[[ Supplied material, beginning ]]

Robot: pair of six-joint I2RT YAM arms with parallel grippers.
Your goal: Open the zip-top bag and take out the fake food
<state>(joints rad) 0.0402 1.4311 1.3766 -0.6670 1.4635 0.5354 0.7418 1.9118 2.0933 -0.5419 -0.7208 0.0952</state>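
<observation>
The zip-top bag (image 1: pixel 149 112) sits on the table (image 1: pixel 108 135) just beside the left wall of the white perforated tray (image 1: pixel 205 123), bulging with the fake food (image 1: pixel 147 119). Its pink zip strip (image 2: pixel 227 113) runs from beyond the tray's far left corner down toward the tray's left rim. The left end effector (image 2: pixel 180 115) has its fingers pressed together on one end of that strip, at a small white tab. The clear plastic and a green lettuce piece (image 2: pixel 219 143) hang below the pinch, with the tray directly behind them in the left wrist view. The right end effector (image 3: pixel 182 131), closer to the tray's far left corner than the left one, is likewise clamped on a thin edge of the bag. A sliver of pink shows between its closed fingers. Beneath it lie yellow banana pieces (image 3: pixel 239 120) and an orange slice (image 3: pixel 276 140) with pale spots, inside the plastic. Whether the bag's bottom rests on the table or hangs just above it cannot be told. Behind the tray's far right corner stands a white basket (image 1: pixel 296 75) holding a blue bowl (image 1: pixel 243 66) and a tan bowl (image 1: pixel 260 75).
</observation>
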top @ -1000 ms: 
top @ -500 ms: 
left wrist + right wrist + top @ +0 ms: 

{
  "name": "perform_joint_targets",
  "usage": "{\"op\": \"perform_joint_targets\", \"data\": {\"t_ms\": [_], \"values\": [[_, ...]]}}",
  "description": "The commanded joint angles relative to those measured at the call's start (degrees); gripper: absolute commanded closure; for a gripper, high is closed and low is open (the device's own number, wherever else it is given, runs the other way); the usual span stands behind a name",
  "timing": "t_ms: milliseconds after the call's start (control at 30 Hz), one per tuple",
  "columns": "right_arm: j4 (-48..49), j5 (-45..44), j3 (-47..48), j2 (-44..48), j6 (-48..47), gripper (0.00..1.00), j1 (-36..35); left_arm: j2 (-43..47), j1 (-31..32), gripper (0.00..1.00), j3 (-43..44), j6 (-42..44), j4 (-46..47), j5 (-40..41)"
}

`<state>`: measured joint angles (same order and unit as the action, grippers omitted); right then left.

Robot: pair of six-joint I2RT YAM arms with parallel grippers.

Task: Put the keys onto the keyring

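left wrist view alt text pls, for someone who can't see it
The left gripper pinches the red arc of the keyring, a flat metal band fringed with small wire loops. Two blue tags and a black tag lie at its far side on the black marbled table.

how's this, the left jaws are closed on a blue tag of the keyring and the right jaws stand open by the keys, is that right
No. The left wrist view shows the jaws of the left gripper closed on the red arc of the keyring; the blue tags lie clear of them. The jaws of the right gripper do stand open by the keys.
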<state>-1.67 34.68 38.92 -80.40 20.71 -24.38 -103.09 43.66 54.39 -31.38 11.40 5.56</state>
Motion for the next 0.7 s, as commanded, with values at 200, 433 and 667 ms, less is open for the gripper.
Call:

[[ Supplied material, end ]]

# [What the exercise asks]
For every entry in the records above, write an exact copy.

# [Problem solution]
Robot: pair of six-joint I2RT YAM arms with parallel grippers.
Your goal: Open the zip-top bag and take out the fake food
<state>(joints rad) 0.0402 1.4311 1.3766 -0.6670 1.4635 0.5354 0.7418 1.9118 2.0933 -0.5419 -0.7208 0.0952</state>
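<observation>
The zip-top bag (image 1: pixel 149 112) sits on the table (image 1: pixel 108 135) just beside the left wall of the white perforated tray (image 1: pixel 205 123), bulging with the fake food (image 1: pixel 147 119). Its pink zip strip (image 2: pixel 227 113) runs from beyond the tray's far left corner down toward the tray's left rim. The left end effector (image 2: pixel 180 115) has its fingers pressed together on one end of that strip, at a small white tab. The clear plastic and a green lettuce piece (image 2: pixel 219 143) hang below the pinch, with the tray directly behind them in the left wrist view. The right end effector (image 3: pixel 182 131), closer to the tray's far left corner than the left one, is likewise clamped on a thin edge of the bag. A sliver of pink shows between its closed fingers. Beneath it lie yellow banana pieces (image 3: pixel 239 120) and an orange slice (image 3: pixel 276 140) with pale spots, inside the plastic. Whether the bag's bottom rests on the table or hangs just above it cannot be told. Behind the tray's far right corner stands a white basket (image 1: pixel 296 75) holding a blue bowl (image 1: pixel 243 66) and a tan bowl (image 1: pixel 260 75).
</observation>
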top @ -1000 ms: 
top @ -500 ms: 
left wrist + right wrist + top @ +0 ms: 

{
  "name": "perform_joint_targets",
  "usage": "{\"op\": \"perform_joint_targets\", \"data\": {\"t_ms\": [_], \"values\": [[_, ...]]}}",
  "description": "The commanded joint angles relative to those measured at the call's start (degrees); gripper: absolute commanded closure; for a gripper, high is closed and low is open (the device's own number, wherever else it is given, runs the other way); the usual span stands behind a name",
  "timing": "t_ms: milliseconds after the call's start (control at 30 Hz), one per tuple",
  "columns": "right_arm: j4 (-48..49), j5 (-45..44), j3 (-47..48), j2 (-44..48), j6 (-48..47), gripper (0.00..1.00), j1 (-36..35); left_arm: j2 (-43..47), j1 (-31..32), gripper (0.00..1.00), j3 (-43..44), j6 (-42..44), j4 (-46..47), j5 (-40..41)"
}

`<state>`: measured joint angles (same order and unit as the action, grippers omitted); right then left.

Robot: pair of six-joint I2RT YAM arms with parallel grippers.

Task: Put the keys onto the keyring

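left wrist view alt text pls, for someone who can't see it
The left gripper pinches the red arc of the keyring, a flat metal band fringed with small wire loops. Two blue tags and a black tag lie at its far side on the black marbled table.

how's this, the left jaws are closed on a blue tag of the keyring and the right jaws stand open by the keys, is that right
No. The left wrist view shows the jaws of the left gripper closed on the red arc of the keyring; the blue tags lie clear of them. The jaws of the right gripper do stand open by the keys.
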<state>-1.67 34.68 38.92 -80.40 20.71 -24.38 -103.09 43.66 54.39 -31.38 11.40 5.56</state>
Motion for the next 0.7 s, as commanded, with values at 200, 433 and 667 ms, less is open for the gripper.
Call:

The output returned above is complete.